Le sandwich 2019, les 9 leviers pour être tendance

25 Novembre 2018 - 3453 vue(s)
Qu’il soit baguette, burger, bagel, panini ou wrap, chaud ou froid, le sandwich se porte bien et n’en a pas fini de se renouveler. Il se fait pluriel, en même temps que chacune de ses composantes, participe à cette premiumisation, à commencer par le pain tiraillé entre retour à la tradition, aspiration santé et nécessité de s’adapter aux attentes des nouvelles générations. Et, comme tout produit de snacking, notre bon casse-croûte n’échappe pas aux influences de la naturalité, du végétal et de l’exotisme. Dossier paru dans France Snacking n°50

Page 1 : Passer de statut de contenant à celui d'ingrédient

Le sandwich s’est imposé comme un des produits miracles du snacking. Polymorphe, il a su jouer de diversité pour coller aux différents courants tout en incarnant le nomadisme par excellence. En s’imposant comme un repas, plus ou moins complet, facile à manger et plutôt économique, il a entamé une vraie montée en gamme. Qu’il soit long, rond, troué en son centre, roulé et garni, chaud ou froid, croustillant ou moelleux, le pain est passé d’un statut de contenant, à celui d’ingrédient à part entière pour s’imposer comme un miroir des grandes tendances de la consommation, en général, et du snacking, en particulier. S’il est clair que les Français mangent de moins en moins de pain à la maison à table (90 g contre 92 g il y a 2 ans, et 130 g dans les années 2000), leur rapport au produit est resté très fort avec une partie de la consommation qui s’est clairement déportée vers le hors domicile et les sandwichs.
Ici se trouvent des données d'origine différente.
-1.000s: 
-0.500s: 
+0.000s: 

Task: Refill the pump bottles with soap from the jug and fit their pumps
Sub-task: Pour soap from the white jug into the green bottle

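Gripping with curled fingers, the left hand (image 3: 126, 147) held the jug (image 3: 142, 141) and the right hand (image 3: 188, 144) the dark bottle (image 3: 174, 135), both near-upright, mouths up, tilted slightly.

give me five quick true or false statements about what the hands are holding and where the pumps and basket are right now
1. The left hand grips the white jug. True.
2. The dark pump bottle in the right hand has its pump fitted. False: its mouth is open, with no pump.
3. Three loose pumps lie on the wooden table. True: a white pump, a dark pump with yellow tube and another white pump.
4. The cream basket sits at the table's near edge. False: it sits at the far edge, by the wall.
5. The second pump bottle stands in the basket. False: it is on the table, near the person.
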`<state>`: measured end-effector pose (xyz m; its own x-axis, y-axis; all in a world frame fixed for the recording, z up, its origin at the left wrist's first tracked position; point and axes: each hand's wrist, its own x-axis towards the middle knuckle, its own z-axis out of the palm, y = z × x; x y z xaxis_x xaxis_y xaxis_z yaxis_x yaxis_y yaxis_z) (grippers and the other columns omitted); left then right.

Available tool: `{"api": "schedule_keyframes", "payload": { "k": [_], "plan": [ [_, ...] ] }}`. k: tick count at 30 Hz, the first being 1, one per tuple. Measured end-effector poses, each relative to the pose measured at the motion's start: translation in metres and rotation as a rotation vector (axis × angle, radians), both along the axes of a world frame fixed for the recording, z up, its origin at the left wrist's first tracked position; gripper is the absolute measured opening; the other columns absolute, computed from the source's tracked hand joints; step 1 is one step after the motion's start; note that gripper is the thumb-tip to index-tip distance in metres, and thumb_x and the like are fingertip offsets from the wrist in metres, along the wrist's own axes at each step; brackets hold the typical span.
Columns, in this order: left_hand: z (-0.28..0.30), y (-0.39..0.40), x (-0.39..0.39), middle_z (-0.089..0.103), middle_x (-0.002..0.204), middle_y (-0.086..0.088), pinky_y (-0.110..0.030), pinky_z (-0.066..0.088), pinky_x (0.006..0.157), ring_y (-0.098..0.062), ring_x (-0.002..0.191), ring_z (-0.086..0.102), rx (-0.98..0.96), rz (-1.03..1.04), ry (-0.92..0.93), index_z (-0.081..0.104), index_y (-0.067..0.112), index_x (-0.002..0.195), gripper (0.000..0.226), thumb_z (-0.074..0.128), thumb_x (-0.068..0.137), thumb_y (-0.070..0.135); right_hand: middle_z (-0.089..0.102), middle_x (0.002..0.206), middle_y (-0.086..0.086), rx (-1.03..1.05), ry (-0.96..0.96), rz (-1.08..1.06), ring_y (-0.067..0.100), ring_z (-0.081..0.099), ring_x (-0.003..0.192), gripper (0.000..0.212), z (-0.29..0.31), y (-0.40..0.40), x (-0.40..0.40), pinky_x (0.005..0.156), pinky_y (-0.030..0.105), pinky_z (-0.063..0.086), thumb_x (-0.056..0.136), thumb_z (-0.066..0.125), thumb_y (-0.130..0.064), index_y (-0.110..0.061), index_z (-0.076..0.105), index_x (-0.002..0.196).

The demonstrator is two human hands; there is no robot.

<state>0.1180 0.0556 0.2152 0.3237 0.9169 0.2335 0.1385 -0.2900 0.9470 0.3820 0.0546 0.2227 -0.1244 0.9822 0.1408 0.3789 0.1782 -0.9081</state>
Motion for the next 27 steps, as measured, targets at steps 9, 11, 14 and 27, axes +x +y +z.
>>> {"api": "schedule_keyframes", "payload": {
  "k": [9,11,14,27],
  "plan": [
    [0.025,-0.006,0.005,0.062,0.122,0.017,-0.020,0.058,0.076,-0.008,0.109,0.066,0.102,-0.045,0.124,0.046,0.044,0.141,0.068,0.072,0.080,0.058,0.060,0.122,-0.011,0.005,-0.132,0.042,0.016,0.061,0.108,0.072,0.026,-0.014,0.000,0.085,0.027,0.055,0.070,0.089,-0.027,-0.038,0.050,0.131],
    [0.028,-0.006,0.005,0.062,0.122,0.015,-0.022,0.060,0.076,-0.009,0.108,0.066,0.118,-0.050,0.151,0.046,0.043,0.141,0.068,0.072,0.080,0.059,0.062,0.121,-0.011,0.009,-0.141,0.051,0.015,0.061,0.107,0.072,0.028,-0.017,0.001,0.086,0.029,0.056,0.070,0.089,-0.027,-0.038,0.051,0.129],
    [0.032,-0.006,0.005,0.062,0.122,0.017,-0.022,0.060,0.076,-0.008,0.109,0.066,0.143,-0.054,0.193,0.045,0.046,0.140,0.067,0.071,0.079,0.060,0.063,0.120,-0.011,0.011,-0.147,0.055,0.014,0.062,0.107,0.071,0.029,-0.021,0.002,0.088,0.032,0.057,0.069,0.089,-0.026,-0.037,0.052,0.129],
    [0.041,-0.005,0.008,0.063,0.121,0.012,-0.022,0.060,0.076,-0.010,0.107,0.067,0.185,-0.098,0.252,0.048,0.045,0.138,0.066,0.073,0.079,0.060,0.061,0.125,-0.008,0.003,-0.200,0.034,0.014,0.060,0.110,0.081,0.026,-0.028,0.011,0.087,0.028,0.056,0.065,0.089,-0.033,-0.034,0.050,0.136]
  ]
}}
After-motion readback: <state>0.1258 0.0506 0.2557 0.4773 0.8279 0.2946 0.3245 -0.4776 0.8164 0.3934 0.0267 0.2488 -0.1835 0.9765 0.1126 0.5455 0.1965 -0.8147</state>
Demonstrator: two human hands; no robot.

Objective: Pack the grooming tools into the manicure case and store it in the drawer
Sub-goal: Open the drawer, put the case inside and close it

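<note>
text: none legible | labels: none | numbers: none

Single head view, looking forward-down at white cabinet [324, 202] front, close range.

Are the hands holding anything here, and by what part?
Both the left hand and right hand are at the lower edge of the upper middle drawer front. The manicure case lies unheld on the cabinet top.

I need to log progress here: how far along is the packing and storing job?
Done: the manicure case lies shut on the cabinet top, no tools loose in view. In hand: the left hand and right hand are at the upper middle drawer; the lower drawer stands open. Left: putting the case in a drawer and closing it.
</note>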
Il s’en est, en effet, vendu pas moins de 2,39 mds d’unités, soit 1,7 % de plus que l’année précédente, selon les données Gira Conseil qui parle de 30 % de part du marché de la restauration rapide. Face à une croissance douce, le cabinet spécialisé note l’envolée du burger dont les ventes ont été multipliées par 14 en 10 ans. Transversal à toutes les restaurations (30 % en rapide, le reste en service à table), il s’en est quand même vendu plus de 1,46 milliard d’unités l’an dernier, soit une progression de près de 9 % dépassant pour la première fois le jambon-beurre (1,2 milliard d’unités en 2017).